■ **Exercise input**:
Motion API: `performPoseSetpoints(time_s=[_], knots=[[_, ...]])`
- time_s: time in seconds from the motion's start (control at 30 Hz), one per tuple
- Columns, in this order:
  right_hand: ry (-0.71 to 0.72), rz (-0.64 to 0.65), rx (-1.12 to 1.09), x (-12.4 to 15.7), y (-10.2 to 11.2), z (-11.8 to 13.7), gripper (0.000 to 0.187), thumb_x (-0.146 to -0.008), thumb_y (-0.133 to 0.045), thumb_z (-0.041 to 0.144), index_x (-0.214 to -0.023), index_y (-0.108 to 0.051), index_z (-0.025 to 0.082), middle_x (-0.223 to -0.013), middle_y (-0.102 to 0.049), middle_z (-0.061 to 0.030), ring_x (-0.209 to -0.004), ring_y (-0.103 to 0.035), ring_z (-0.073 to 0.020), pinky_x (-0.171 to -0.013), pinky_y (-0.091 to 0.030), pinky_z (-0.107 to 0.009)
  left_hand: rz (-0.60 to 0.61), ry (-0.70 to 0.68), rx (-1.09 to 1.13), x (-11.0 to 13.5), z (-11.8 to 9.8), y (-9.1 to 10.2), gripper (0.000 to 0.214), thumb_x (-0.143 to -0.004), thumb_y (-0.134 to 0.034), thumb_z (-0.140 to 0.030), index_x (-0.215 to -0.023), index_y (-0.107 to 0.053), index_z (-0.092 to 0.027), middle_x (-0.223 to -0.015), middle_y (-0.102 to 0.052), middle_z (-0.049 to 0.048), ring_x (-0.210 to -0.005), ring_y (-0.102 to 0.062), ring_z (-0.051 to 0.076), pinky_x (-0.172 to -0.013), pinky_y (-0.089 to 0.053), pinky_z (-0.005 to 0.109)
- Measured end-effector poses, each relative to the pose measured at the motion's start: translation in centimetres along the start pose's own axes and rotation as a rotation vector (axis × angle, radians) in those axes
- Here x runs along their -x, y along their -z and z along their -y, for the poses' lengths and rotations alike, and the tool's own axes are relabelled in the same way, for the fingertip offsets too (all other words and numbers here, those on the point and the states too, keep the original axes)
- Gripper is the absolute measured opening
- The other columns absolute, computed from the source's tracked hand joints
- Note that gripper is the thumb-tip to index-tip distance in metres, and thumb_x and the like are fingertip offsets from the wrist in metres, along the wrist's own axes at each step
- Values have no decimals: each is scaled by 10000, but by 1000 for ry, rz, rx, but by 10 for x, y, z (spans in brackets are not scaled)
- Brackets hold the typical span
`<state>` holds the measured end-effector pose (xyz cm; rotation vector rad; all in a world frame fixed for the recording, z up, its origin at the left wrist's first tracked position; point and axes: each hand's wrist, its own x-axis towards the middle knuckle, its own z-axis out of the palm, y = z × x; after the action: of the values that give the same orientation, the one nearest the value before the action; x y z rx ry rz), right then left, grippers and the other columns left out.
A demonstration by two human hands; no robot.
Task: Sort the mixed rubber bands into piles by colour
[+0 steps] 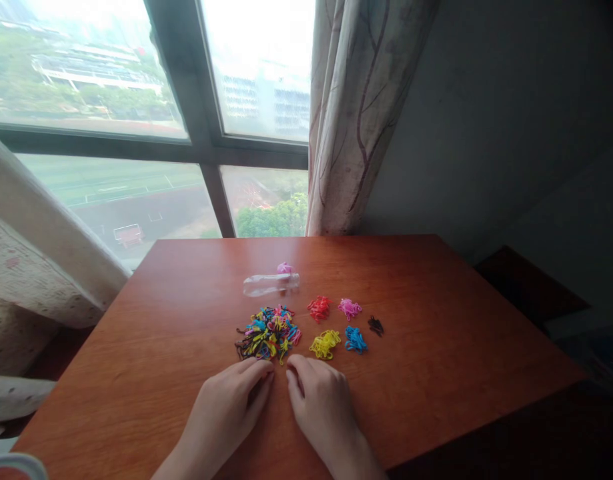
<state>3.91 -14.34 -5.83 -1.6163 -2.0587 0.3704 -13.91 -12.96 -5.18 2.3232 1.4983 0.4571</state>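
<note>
A mixed heap of small coloured rubber bands [269,331] lies on the wooden table, just beyond my hands. My left hand [231,399] rests at the heap's near edge, fingers curled in and thumb close to the index finger. Beside it, my right hand [320,392] is curled the same way, a small gap between the two. Whether either hand pinches a band is hidden. Right of the heap lie single-colour piles: red bands [319,308], pink bands [349,308], yellow bands [325,344], blue bands [355,339] and a small black pile [375,325].
A clear plastic bottle [266,285] lies on its side behind the heap, with a pink piece [285,268] by its neck end. The brown table [436,313] reaches to a window [256,150] with curtains [353,120] on both sides. A dark wall stands at right.
</note>
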Motion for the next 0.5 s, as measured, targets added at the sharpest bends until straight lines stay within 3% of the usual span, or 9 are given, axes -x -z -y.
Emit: performPoseSetpoints(time_s=[0.27,0.5], knots=[[-49,-48,66,-21,-10,12,92,-872,-620,166,-925,-617,241,-800,-695,4,-722,-659,-175,-604,-373,-256,-13,32,13,0,1,2,223,-939,-436,-221,-938,-656,-258,-911,-725,5,-805,-695,169,-709,-509,249],[-78,-18,79,-20,-9,14,156,-839,-664,176,-968,-609,243,-799,-702,-3,-708,-667,-195,-591,-372,-262,-30,33,12,0,1,1,222,-937,-441,-230,-940,-661,-259,-915,-728,10,-802,-694,167,-711,-507,243]])
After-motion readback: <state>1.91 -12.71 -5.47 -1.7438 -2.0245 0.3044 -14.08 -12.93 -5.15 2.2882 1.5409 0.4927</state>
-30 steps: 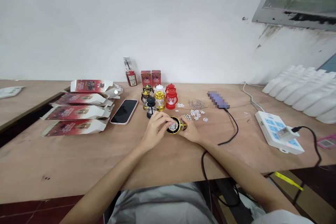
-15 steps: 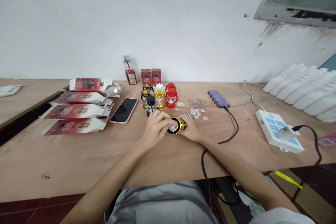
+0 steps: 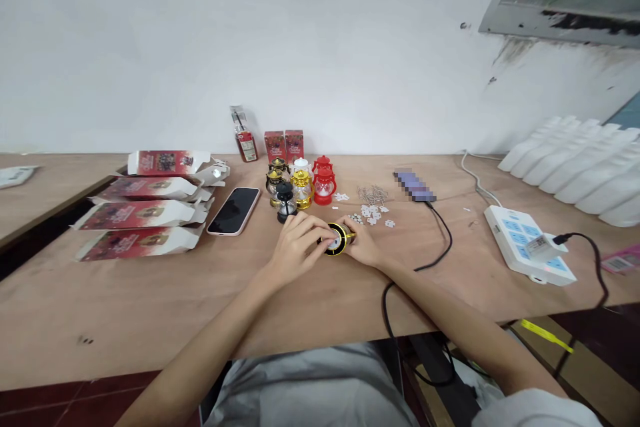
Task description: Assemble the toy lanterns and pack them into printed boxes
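Observation:
Both my hands meet at the middle of the wooden table around a small black-and-gold toy lantern lying on its side with its round base facing me. My left hand curls its fingers over the lantern's left side. My right hand grips its right end. Just behind them stands a cluster of small lanterns in black, gold, white and red. Small white pieces lie scattered to the right of the cluster.
Several red-and-white open cartons lie at the left, a phone beside them. Two red boxes stand by the wall. A power strip and black cable sit at the right, white bags behind.
The lantern has turned slightly between my hands, and my left fingers have shifted over its base. The view has drifted a little; the other objects have not moved.

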`<state>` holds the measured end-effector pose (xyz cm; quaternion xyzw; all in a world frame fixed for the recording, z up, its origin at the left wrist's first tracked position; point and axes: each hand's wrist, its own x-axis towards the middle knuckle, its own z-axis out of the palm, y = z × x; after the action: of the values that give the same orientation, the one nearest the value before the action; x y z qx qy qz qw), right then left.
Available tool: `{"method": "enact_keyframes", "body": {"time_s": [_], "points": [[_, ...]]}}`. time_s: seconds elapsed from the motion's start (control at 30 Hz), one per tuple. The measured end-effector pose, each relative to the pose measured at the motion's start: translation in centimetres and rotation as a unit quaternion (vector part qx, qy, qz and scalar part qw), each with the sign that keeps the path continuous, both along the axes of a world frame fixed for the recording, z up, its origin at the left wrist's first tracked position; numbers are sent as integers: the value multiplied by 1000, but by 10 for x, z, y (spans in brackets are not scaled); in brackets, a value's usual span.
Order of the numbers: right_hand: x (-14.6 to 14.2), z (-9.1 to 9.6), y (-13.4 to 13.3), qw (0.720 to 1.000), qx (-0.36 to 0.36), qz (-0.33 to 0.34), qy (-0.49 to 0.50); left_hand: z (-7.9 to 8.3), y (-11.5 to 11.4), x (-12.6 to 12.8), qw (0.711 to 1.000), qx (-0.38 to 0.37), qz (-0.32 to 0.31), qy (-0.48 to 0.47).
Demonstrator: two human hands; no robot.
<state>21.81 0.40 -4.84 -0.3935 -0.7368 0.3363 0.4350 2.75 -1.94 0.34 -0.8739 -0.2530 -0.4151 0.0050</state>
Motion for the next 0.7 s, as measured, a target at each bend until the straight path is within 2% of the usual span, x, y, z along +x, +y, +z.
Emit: {"method": "enact_keyframes", "body": {"time_s": [0.7], "points": [[1,4,-2,1000,5,-1,-21,0,-3,2,999,-37,18,-28]]}}
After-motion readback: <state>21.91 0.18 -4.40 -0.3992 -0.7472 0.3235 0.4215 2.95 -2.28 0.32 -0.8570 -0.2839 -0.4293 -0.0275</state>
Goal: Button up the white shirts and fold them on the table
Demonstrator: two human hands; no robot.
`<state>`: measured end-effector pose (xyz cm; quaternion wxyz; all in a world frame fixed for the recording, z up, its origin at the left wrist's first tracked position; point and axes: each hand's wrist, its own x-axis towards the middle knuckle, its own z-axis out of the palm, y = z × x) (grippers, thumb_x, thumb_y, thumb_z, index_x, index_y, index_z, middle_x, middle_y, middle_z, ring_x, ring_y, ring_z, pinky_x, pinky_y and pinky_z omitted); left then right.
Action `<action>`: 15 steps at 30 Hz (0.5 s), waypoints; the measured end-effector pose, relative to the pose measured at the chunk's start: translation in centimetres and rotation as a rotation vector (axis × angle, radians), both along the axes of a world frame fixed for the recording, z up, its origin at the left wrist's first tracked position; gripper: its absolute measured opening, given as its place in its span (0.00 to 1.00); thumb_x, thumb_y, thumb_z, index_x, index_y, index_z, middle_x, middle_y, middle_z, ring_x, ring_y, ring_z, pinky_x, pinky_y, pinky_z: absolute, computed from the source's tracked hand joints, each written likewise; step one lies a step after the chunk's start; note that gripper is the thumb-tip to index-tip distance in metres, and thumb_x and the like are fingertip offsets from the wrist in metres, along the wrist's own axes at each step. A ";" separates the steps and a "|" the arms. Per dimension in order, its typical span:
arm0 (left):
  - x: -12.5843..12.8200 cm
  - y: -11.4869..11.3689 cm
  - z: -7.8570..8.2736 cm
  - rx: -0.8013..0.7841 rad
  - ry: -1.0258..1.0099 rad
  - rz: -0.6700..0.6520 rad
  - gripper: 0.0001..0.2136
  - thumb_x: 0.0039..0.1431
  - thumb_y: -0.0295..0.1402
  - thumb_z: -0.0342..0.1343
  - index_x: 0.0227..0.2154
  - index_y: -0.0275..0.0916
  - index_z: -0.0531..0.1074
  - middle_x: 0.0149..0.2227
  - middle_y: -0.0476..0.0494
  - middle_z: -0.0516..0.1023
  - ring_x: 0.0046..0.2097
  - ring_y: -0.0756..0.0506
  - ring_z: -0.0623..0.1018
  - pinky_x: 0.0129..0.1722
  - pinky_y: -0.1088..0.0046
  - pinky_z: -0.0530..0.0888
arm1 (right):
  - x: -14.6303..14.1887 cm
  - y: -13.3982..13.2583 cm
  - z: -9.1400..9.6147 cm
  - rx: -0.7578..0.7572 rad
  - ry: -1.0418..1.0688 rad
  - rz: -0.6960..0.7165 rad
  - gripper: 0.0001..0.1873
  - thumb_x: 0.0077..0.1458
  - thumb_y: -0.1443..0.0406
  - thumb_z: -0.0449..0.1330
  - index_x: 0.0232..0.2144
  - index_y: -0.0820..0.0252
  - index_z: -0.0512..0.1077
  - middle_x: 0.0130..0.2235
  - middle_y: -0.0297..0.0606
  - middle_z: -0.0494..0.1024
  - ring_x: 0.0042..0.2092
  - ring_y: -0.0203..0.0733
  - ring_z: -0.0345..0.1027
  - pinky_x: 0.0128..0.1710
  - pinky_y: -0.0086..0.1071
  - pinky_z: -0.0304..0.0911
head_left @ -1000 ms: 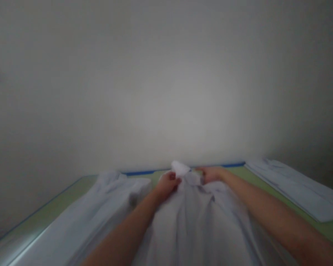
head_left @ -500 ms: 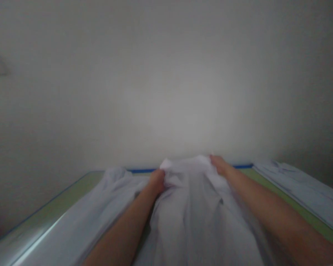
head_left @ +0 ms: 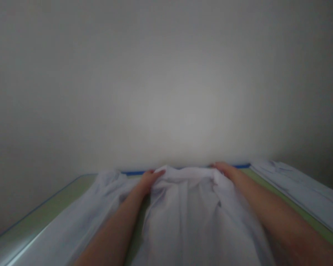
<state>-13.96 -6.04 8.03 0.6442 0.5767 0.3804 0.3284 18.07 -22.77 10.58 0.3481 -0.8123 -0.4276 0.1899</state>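
A white shirt (head_left: 197,218) lies spread lengthwise in front of me, with a collar-like band along its far end. At the left corner of that band, my left hand (head_left: 151,179) grips the cloth, thumb on top and the other fingers mostly hidden. My right hand (head_left: 222,167) closes on the opposite far corner; its fingertips are blurred and partly behind the cloth. Soft folds run down the shirt from the band, and its near end leaves the view at the bottom.
Another white garment (head_left: 80,218) lies on the left of the green table (head_left: 52,199), partly under my left forearm. Folded white cloths (head_left: 296,188) lie at the right. Blue edging (head_left: 135,173) runs along the table's far side, close to a plain wall (head_left: 183,92).
Both hands have lowered the shirt's far end toward the table. My left hand has moved slightly left, and the band now lies straighter and wider between the hands.
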 end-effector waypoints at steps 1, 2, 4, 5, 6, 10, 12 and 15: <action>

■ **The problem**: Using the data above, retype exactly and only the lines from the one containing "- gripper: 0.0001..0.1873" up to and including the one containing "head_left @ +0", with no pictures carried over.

■ **The completed task**:
  - gripper: 0.0001..0.1873
  - thumb_x: 0.0077..0.1458
  - thumb_y: -0.1443..0.0406
  - thumb_z: -0.0449..0.1330
  - index_x: 0.0232..0.2144
  - index_y: -0.0820..0.0252
  - index_z: -0.0512..0.1077
  - middle_x: 0.0130..0.2235
  - middle_y: -0.0297..0.0606
  - middle_z: -0.0494..0.1024
  - ring_x: 0.0042..0.2092
  - ring_y: -0.0203..0.0733
  - ring_z: -0.0345..0.1027
  - pinky_x: 0.0128..0.1710
  - pinky_y: -0.0086..0.1071
  - pinky_z: -0.0304..0.0911
head_left @ -1000 ms: 
head_left @ -500 ms: 
head_left @ +0 ms: 

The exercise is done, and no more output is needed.